#### Data to examine ####

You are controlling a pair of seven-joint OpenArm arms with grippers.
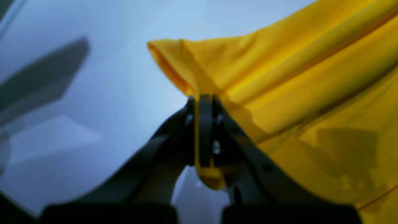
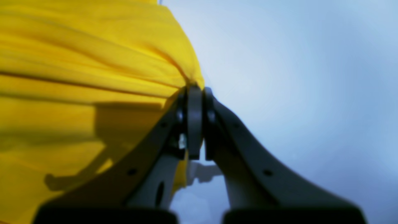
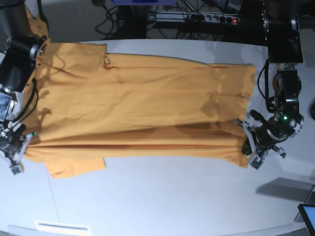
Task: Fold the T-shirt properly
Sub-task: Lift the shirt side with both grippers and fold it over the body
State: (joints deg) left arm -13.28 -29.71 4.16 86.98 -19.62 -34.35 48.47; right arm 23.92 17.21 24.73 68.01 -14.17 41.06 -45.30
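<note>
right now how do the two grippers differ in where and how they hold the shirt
The left gripper sits on the base view's right and pinches a pointed corner of the T-shirt, with cloth fanning off to its right in its own wrist view. The right gripper sits on the base view's left, near the sleeve end, and its cloth gathers in from its left. Both are shut on the T-shirt's near edge, holding it taut above the table.
</note>
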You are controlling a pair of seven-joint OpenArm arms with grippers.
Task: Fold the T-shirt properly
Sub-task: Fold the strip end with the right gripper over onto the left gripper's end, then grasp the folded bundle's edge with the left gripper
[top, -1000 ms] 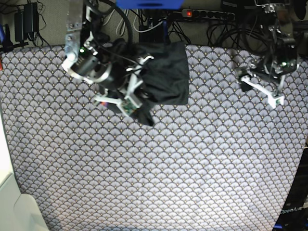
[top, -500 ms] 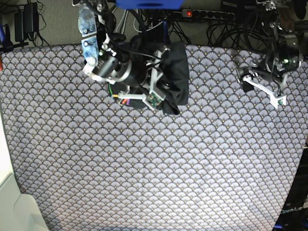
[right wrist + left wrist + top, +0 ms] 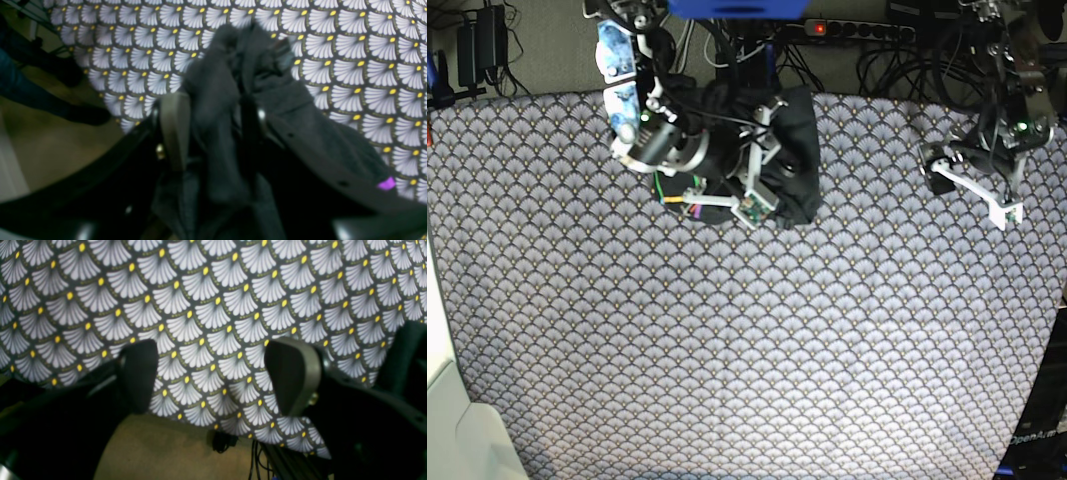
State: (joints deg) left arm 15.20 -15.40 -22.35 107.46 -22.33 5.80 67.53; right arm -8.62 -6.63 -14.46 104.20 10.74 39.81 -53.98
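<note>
Fan-patterned tablecloth (image 3: pixel 747 350) across the whole table. Dark T-shirt (image 3: pixel 792 150) bunched at far edge, partly hidden under right arm. Power strip (image 3: pixel 857 30) and cables behind. Right gripper (image 3: pixel 213 113): fabric between fingers, grip unclear. Left gripper (image 3: pixel 213 373) spread wide, holding nothing, well apart near table's far corner.

Only the partial white lettering "OpenArm" (image 3: pixel 1033 437) reads, at the base view's lower-right edge.
</note>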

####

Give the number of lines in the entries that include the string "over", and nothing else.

_Written solution_
2